Jim McMann, president of the Missouri Cattlemen's Association, who has about 500 head of cattle, said they would be a "wonderful time saver," especially during inclement weather.
By: Katie Lamb, The Joplin Globe
Jim McCann hasn't taught his grandchildren how to drive a tractor yet, but they may already be able to teach him how to operate a piece of equipment that could be in farming's future.
McCann, of Lawrence County, Mo., is president of the Missouri Cattlemen's Association and was among more than 100 farmers who attended the 90th annual Lawrence County Soils and Crops Conference earlier this month.
Along with the usual topics — efficiently feeding hay, using cover crops, etc. — was a discussion on how unmanned airplanes, sometimes called drones, could benefit agriculture. It was led by Bill Wiebold, who when he is not piloting the small planes is the state soybean specialist with University of Missouri Extension.
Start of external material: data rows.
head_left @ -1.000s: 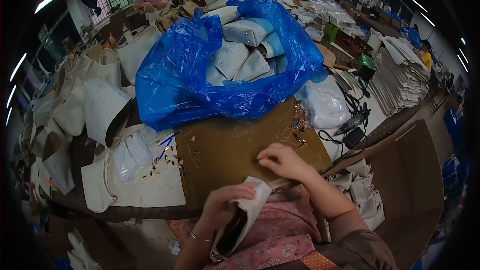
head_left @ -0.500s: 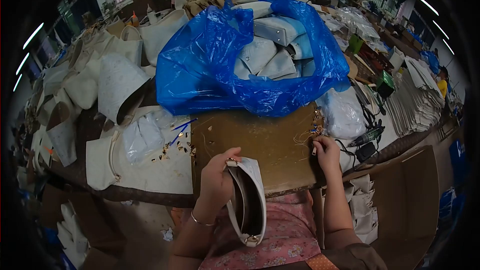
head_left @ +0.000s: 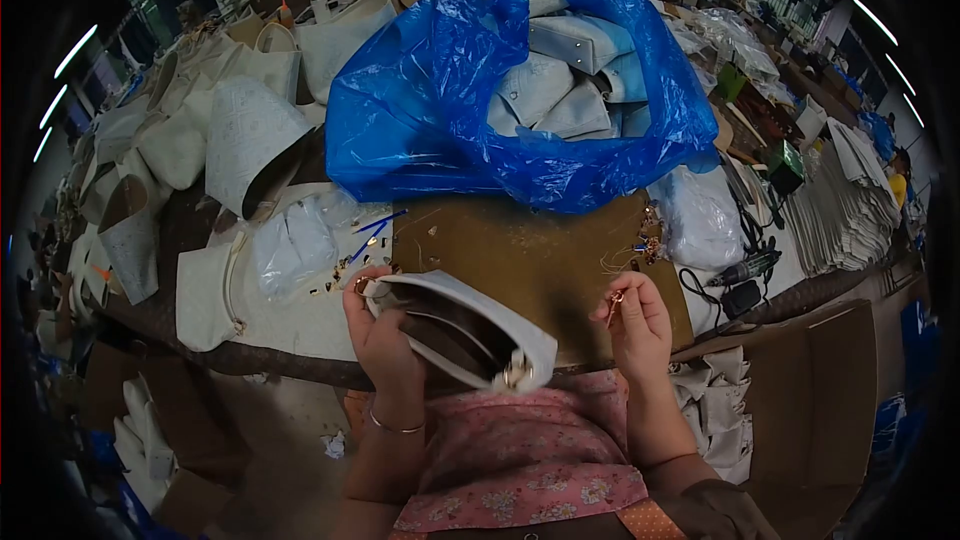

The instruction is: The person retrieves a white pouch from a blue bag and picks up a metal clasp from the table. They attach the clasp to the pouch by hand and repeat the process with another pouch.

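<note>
My left hand grips one end of a small white handbag, which is tilted with its open top facing me. Gold-coloured rings show at both ends of the bag. To the right, my right hand pinches a small gold-coloured metal piece between thumb and fingers, apart from the bag. Both hands are over the near edge of a brown work board.
A blue plastic bag full of white bags stands behind the board. Small metal parts and a power tool lie right. Plastic-wrapped pieces lie left. Stacked white pieces stand far right.
The handbag has swung from hanging upright to slanting across the board's near edge, and my left hand has moved left. My right hand has come away from the metal parts with a gold-coloured piece.
</note>
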Demonstrator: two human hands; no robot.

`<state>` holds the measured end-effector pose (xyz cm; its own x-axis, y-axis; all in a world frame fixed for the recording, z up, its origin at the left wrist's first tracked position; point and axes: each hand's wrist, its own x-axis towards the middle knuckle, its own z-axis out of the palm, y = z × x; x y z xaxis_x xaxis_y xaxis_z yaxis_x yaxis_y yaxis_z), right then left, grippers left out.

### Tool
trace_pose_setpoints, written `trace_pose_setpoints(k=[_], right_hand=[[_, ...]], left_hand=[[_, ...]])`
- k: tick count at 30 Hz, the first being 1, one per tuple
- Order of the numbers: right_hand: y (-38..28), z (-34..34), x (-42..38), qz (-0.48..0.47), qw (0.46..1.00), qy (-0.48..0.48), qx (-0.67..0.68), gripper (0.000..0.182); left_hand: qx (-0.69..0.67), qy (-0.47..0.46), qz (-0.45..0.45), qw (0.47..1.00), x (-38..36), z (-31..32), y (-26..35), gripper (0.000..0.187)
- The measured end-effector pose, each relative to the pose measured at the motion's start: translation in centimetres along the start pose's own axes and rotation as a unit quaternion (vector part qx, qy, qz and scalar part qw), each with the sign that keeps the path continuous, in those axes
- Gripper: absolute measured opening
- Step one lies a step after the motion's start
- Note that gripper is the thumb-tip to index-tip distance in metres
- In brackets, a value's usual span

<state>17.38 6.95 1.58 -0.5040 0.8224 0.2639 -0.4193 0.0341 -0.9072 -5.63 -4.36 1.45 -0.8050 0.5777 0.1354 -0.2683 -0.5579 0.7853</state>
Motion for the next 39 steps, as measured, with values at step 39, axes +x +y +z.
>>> trace_pose_setpoints(k=[39], right_hand=[[0.3,2.8,0.1,0.101,0.979,-0.138,-0.115,0.034]], left_hand=[[0.314,-0.413,-0.14,0.843,-1.1,1.7,1.0,0.021]])
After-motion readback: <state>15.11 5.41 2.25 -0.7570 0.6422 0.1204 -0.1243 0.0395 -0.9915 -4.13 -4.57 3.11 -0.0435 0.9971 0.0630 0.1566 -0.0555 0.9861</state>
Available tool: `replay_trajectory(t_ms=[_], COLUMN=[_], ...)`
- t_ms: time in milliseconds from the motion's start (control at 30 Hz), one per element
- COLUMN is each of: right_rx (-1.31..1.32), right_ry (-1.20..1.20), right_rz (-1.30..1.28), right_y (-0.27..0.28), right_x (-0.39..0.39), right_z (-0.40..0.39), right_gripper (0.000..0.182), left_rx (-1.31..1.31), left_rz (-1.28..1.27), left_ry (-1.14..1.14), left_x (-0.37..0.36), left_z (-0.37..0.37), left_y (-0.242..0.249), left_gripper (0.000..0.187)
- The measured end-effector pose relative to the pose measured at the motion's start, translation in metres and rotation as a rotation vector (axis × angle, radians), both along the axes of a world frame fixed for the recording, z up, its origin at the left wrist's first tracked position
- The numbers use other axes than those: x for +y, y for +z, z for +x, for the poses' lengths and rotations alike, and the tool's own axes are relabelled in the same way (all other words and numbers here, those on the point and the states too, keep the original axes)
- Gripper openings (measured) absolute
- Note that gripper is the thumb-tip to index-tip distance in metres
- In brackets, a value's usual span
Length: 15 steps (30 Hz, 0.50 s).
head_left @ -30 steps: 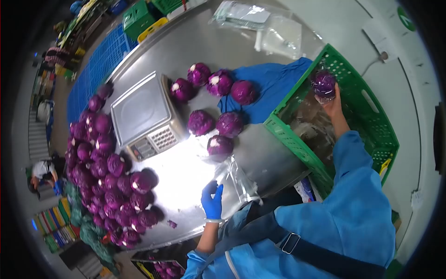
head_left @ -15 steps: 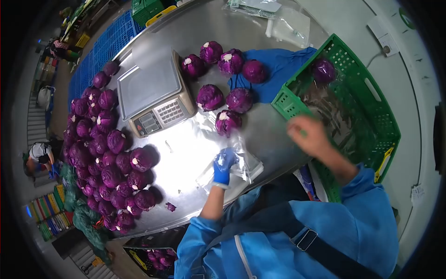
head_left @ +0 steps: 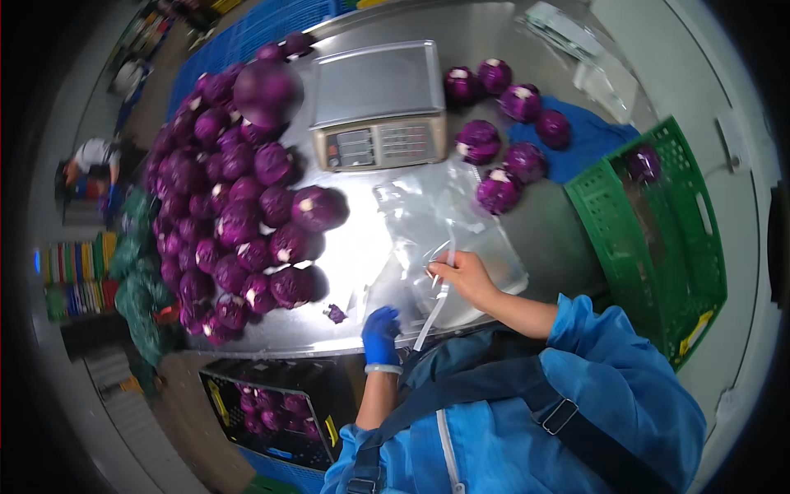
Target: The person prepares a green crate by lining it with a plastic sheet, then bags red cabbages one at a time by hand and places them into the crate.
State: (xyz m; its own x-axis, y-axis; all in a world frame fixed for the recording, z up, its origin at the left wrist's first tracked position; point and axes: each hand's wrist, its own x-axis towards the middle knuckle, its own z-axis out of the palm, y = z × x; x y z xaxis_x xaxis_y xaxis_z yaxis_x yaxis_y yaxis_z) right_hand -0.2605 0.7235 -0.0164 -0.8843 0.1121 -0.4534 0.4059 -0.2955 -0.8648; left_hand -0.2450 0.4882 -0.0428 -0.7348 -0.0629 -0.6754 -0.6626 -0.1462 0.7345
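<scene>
My bare right hand (head_left: pixel 463 277) pinches the edge of a clear plastic bag (head_left: pixel 428 216), which spreads over the steel table in front of me. A whitish strip of the plastic hangs down from my fingers. More clear bags (head_left: pixel 497 257) lie flat in a stack under that hand. My left hand (head_left: pixel 381 336), in a blue glove, is at the table's near edge, left of the bag, with loosely bent fingers and nothing visible in them. Beyond the bag sit several red cabbages (head_left: pixel 499 191), the closest one near its far corner.
A large heap of red cabbages (head_left: pixel 239 222) covers the table's left side. A weighing scale (head_left: pixel 378 90) stands at the back. To the right is a green crate (head_left: pixel 599 193) with a wrapped cabbage. A black crate (head_left: pixel 329 403) stands below. Another person (head_left: pixel 95 160) is at far left.
My right hand has moved left from beside the green crate to the bag and grips it. My left hand has let go of the plastic and drawn back. The view has turned.
</scene>
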Motion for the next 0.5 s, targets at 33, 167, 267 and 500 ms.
replay_trajectory(t_ms=[33,167,267,500], right_rx=[0.04,0.247,0.386,0.095], right_ry=[0.027,0.219,0.525,1.159], right_rz=[0.128,0.42,0.263,0.203], right_y=[0.003,0.019,0.021,0.012], right_x=[-0.006,-0.051,-0.095,-0.106], right_z=[-0.006,-0.009,-0.013,-0.083], right_gripper=[0.016,0.018,0.015,0.033], left_rx=[0.103,0.641,0.577,0.162], left_rz=[-0.082,-0.442,-0.467,-0.22], left_ry=[0.141,0.308,-0.278,0.516], left_x=[-0.025,-0.047,-0.031,-0.157], left_z=[0.009,0.003,0.0,-0.01], left_y=[-0.007,0.062,0.077,0.083], left_gripper=[0.019,0.019,0.035,0.011])
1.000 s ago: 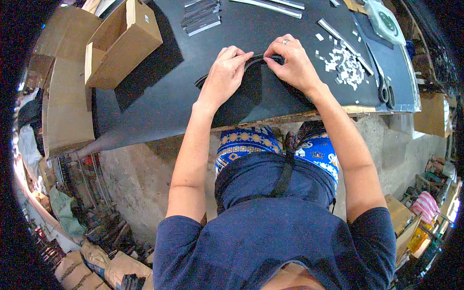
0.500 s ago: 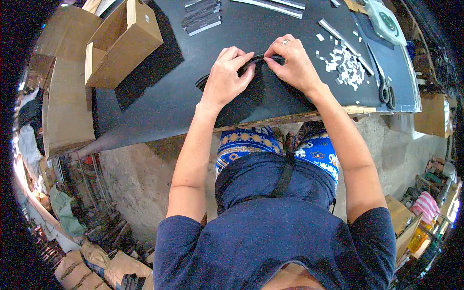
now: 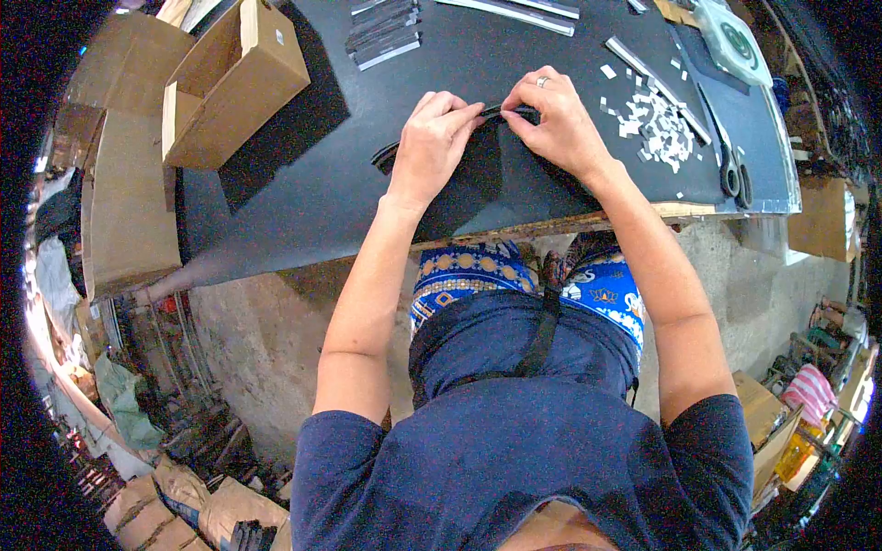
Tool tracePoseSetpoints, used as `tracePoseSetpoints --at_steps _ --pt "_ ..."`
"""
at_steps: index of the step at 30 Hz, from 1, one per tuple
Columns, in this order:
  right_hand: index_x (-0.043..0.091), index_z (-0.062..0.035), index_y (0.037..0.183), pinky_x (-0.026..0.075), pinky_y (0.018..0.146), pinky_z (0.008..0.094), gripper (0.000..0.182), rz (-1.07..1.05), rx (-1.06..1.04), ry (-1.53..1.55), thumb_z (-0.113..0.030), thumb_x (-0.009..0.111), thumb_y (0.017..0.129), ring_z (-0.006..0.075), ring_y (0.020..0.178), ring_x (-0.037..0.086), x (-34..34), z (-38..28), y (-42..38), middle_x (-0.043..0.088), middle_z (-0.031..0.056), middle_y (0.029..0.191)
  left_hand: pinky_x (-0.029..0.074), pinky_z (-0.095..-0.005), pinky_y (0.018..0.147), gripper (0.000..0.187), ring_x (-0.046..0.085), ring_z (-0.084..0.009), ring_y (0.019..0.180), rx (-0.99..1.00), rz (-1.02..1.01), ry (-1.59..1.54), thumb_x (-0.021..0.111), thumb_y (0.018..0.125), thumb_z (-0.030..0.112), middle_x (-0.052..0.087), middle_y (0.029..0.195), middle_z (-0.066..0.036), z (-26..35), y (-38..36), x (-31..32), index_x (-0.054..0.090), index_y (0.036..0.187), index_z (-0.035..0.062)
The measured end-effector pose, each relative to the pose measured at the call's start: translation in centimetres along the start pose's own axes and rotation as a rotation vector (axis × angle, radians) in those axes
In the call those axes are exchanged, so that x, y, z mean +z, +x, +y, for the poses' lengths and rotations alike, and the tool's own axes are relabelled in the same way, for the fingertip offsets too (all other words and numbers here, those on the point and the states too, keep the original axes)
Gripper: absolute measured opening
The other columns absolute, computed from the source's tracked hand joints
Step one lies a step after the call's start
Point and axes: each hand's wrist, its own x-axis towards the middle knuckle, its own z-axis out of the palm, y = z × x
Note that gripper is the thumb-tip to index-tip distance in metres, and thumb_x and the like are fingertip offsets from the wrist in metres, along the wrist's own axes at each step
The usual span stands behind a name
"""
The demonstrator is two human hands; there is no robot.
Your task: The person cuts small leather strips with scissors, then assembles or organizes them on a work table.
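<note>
A thin black strip (image 3: pixel 385 155) runs under my left hand and across to my right, its left end showing past the left wrist side. My left hand (image 3: pixel 431 145) pinches it with thumb and fingertips near its middle. A short gap away, my right hand (image 3: pixel 559 124), with a ring on one finger, pinches the same strip between thumb and index finger. Most of the strip is hidden behind the fingers. Many small white pieces (image 3: pixel 663 131) lie scattered to the right of my right hand, beside a long narrow strip (image 3: pixel 634 62).
Black-handled scissors (image 3: pixel 733 170) rest at the right of the dark table (image 3: pixel 276 234). An open cardboard box (image 3: pixel 262 87) stands at left. Stacked black strips (image 3: pixel 384 32) and long pale-edged strips (image 3: pixel 514 14) lie at the back. A clear plastic package (image 3: pixel 735 41) sits far right.
My left thumb has moved up to meet the fingertips, closing the gap that showed between them. My right hand stays almost where it was, still pinching the strip.
</note>
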Motion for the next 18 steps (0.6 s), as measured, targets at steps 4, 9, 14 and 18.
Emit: tracePoseSetpoints --at_steps 4,9,14,18 --pt "0.061 -0.0079 0.075 0.041 0.077 0.0396 0.01 -0.003 -0.003 0.004 -0.009 0.069 0.069 0.0274 0.086 0.054 -0.1 -0.1 0.0 0.059 0.0069 0.08 0.047 -0.0348 0.071 0.017 0.058 -0.0256 0.08 0.022 0.032 0.021 0.065 0.077 0.003 0.061 0.081 -0.01 -0.1 -0.1 0.3 0.07 0.093 0.003" --pt "0.061 -0.0071 0.078 0.041 0.078 0.0397 0.01 0.052 0.063 0.028 -0.008 0.068 0.07 0.0278 0.089 0.055 0.1 -0.8 0.3 0.06 0.0072 0.083 0.047 -0.0349 0.068 0.014 0.058 -0.0254 0.077 0.026 0.051 0.015 0.066 0.077 0.003 0.06 0.079 -0.009 -0.1 -0.1 0.5 0.069 0.09 0.0022" --pt "0.066 -0.0061 0.089 0.04 0.086 0.0356 0.018 -0.078 0.005 0.021 -0.002 0.067 0.072 0.0251 0.094 0.055 -0.2 -0.1 0.4 0.063 0.0061 0.085 0.047 -0.0349 0.068 0.014 0.056 -0.0251 0.076 0.063 0.128 0.044 0.066 0.074 0.001 0.058 0.076 -0.009 0.1 0.0 0.7 0.068 0.088 -0.0005" --pt "0.068 -0.006 0.089 0.041 0.087 0.0355 0.018 -0.116 0.009 0.028 0.0 0.065 0.073 0.0248 0.093 0.055 -0.4 0.3 0.0 0.063 0.0059 0.084 0.047 -0.0346 0.068 0.015 0.056 -0.025 0.076 0.074 0.104 0.024 0.066 0.073 0.001 0.058 0.077 -0.009 0.1 -0.1 0.6 0.069 0.087 -0.0003"
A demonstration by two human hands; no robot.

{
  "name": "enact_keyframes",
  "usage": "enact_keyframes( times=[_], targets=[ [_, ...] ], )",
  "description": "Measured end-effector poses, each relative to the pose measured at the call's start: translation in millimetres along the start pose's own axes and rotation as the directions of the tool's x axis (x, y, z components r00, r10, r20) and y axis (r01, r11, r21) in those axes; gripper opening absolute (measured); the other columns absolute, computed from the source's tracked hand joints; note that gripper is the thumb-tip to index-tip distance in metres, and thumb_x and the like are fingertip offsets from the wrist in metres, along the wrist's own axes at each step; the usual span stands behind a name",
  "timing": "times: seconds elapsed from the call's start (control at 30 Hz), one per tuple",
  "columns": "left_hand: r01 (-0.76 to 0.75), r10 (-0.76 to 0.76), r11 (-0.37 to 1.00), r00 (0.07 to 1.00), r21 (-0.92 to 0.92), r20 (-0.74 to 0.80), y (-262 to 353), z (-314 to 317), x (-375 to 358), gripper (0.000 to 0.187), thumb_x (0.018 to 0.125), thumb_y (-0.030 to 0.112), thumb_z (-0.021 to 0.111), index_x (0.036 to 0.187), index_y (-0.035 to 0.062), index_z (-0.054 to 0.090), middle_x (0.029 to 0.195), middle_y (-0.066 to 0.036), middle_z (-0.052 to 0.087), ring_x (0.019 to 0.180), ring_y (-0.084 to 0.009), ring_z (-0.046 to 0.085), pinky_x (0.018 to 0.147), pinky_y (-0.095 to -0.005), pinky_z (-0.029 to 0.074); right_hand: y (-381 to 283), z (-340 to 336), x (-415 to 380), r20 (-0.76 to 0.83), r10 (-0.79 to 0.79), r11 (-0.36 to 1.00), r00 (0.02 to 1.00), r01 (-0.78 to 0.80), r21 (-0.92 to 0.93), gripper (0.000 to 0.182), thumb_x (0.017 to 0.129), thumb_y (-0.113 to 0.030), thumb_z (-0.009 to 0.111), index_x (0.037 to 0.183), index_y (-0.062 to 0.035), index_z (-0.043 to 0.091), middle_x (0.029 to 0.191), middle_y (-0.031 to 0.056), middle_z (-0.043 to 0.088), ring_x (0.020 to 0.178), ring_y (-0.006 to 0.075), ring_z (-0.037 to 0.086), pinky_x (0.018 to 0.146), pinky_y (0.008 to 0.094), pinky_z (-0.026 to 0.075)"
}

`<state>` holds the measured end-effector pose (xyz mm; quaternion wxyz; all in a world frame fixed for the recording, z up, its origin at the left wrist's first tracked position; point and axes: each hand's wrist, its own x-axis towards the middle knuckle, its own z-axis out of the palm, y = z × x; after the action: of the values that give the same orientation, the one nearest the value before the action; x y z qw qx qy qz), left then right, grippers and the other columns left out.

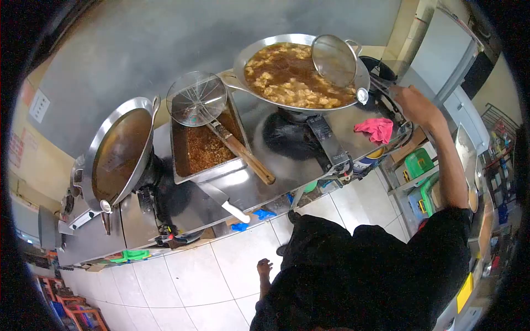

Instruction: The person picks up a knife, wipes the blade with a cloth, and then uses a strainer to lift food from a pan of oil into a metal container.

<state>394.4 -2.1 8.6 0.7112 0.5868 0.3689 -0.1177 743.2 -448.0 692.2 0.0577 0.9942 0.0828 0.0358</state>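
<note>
My right hand (413,105) is closed around the handle of a round fine-mesh strainer (334,60). The strainer's mesh head is tilted over the right side of a large wok (241,60) of brown oil with pale fried pieces (281,91) floating in it. A small dial thermometer (362,96) is at the wok's rim. My left hand (265,268) hangs low beside my body above the tiled floor, fingers loosely apart, nothing visible in it. A pink cloth (375,130) lies on the steel counter below my right forearm's side of the wok.
A wire skimmer (199,102) with a wooden handle rests across a metal tray (212,175) of brown crumbs. Further left stands a second wok (144,105) of dark oil. A white-handled knife (234,211) juts over the counter's front edge. Black burner parts (326,140) sit under the woks.
</note>
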Motion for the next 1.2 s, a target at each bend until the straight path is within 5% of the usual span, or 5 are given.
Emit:
enact_keyframes(
  times=[0.33, 0.47, 0.53, 0.9, 1.2],
  targets=[
    [0.118, -0.118, 0.958, 0.993, -0.261, 0.012, -44.0, -9.6, -12.8, 0.020, 0.085, 0.008, 0.055, 0.102, -0.0016, 0.052, 0.089, -0.019, 0.059, 0.071, -0.0324, 0.064, 0.054, -0.0401, 0.055, 72.6, 29.1, 47.6, -0.153, 0.104, 0.993, 0.983, -0.112, -0.047, 0.029, 0.090, -0.011, 0.040, 0.114, 0.0000, 0.051, 0.099, 0.0252, 0.056, 0.099, 0.0399, 0.051, 0.083, 0.0471, 0.041],
    [-0.404, 0.352, 0.639, 0.910, 0.655, 0.217, -9.8, -0.9, -13.6, 0.024, 0.085, 0.014, 0.059, 0.100, -0.0041, 0.054, 0.091, -0.019, 0.061, 0.077, -0.0269, 0.064, 0.061, -0.0351, 0.054, 65.8, 40.6, 45.8, -0.174, 0.108, 0.994, 0.979, -0.112, -0.010, 0.031, 0.086, -0.009, 0.045, 0.115, -0.0013, 0.049, 0.102, 0.0248, 0.056, 0.101, 0.0399, 0.051, 0.085, 0.0474, 0.042],
    [-0.221, 0.184, 0.905, 0.974, 0.364, 0.134, 36.4, 37.1, -8.7, 0.024, 0.086, 0.017, 0.058, 0.103, -0.0001, 0.058, 0.099, -0.018, 0.063, 0.092, -0.0273, 0.062, 0.071, -0.0353, 0.050, 67.9, 45.3, 49.4, -0.174, 0.123, 0.992, 0.977, -0.123, 0.010, 0.034, 0.084, -0.009, 0.047, 0.117, -0.0026, 0.048, 0.104, 0.0248, 0.056, 0.102, 0.0396, 0.052, 0.086, 0.0476, 0.043],
    [-0.985, 0.723, -0.086, 0.042, 0.150, 0.690, 472.2, 331.3, -147.8, 0.037, 0.085, 0.023, 0.058, 0.117, 0.0043, 0.052, 0.120, -0.014, 0.051, 0.110, -0.0328, 0.048, 0.095, -0.0434, 0.037, 104.0, 54.9, 88.5, -0.146, 0.067, 0.985, 0.987, -0.089, -0.150, 0.037, 0.084, -0.004, 0.042, 0.120, 0.0032, 0.046, 0.097, 0.0268, 0.058, 0.093, 0.0397, 0.057, 0.080, 0.0475, 0.046],
    [-0.837, 0.700, -0.448, -0.108, 0.315, 0.706, 543.8, 497.4, -159.7, 0.055, 0.087, 0.035, 0.052, 0.125, -0.0046, 0.043, 0.126, -0.018, 0.044, 0.122, -0.0321, 0.037, 0.107, -0.0467, 0.022, 166.6, 97.5, 143.2, -0.135, -0.172, 0.968, 0.976, 0.193, 0.160, 0.017, 0.079, -0.001, 0.049, 0.095, 0.0012, 0.052, 0.071, 0.0202, 0.056, 0.062, 0.0318, 0.058, 0.057, 0.0407, 0.048]
  ],
)
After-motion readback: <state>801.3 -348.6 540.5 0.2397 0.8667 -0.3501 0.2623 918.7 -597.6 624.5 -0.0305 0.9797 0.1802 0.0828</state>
Wiebold brought two planes, discussed how they operate and the legalities that come with using them.
"I really think there's a lot of opportunity with these things we're going to talk about," said Wiebold, who also said at first that he was hesitant to call them "drones" because of possible negative connotations.
Wiebold said each farmer would have their own reasons for wanting to use a drone, which costs about $1,000 plus $300 for a camera.
McCann, who has about 500 head of cattle, said they would be a "wonderful time saver," especially during inclement weather.
"If you're checking cattle, it would be much simpler and a whole lot nicer," he said. "If you're checking cows that are calving, it would cut your time by probably 75 percent."
Wiebold presented a video that was taken from one of the drones as it hovered over a crop field at about 175 feet. The footage was slightly shaky, Wiebold said, because there was a 20 mph wind gust.
"It's kind of fun to do, unless it crashes," Wiebold said, adding he crashed the drone shortly after taking the video.
Brent Drury, 23, of Strafford, said he'll probably buy a drone within a couple weeks.
"I'd be using it for checking livestock in the field," said Drury, who grows wheat, soybeans and alfalfa at J&K Farms east of Springfield. He also has a 300-acre cattle farm in that area.
"I thought it was very reasonable as far as how much it costs," he said.
Part of the discussion included legal and privacy issues that come with owning and operating a drone.
The Federal Aviation Administration considers drone users to be hobbyists, and the drones are not approved for commercial use. Drones can be flown under 700 feet, and the FAA considers that height to be non-navigational, meaning it will not interfere with airplanes, Wiebold said. However, there are different rules for those who live close to airports.
Farmers can fly over their own property, Wiebold said, and outlined a few other rules: Operators must stay away from populated areas; flying near spectators is not allowed until the operator knows how to fly; and the drone cannot go higher than 400 feet if it is within three miles of an airport.
There also is an iPhone application Wiebold said he uses to live stream video from the camera on the drone to his phone, and there are also goggles an operator can wear to view what the drone's camera sees. But he doesn't advise flying the drone too far before the operator is comfortable with navigating.
"My advice is keep it within sight," Wiebold said. "The idea of a drone, really, is that it can go beyond line of sight. And in many cases you may want to do that, but at least until you get really good at running these things, keep it within sight."
Wiebold said the privacy rules are open to a lot of different interpretations and lots of different laws.
"But that's where even counties and state governments may in fact have some of those privacy rules," he said. "So it's kind of several different agencies that we're going to have to deal with."
Drury said he thinks privacy will eventually become a huge issue.
"There's people in every aspect of life that are going to take advantage and abuse the system," Drury said.
Within the next 10 years, Drury said he thinks a lot of laws and regulations will be passed, making drones more difficult to own without being certified.
The drones Wiebold presented run on five batteries, and he changes them after a 10-minute lap.
Even though the drone's batteries may not last long, Drury said, they can be used every day to get a live feed of what's happening below.
"It's almost kind of scary, but that's the kind of world that we've grown into," he said.
Drury also said he thinks young farmers will look at the technology as the future and something that could be extremely useful.
"I think these drones are going to be a huge thing," Drury said.
Drury said he didn't play a lot of video games growing up, but the hand-eye coordination skills he developed operating farm equipment will help him fly a drone more easily.
McCann said most kids have played so many video games that they probably wouldn't even have to think about it.
"I know I've got a bunch of grandkids that would be flying that thing 15 minutes after you got it," he said.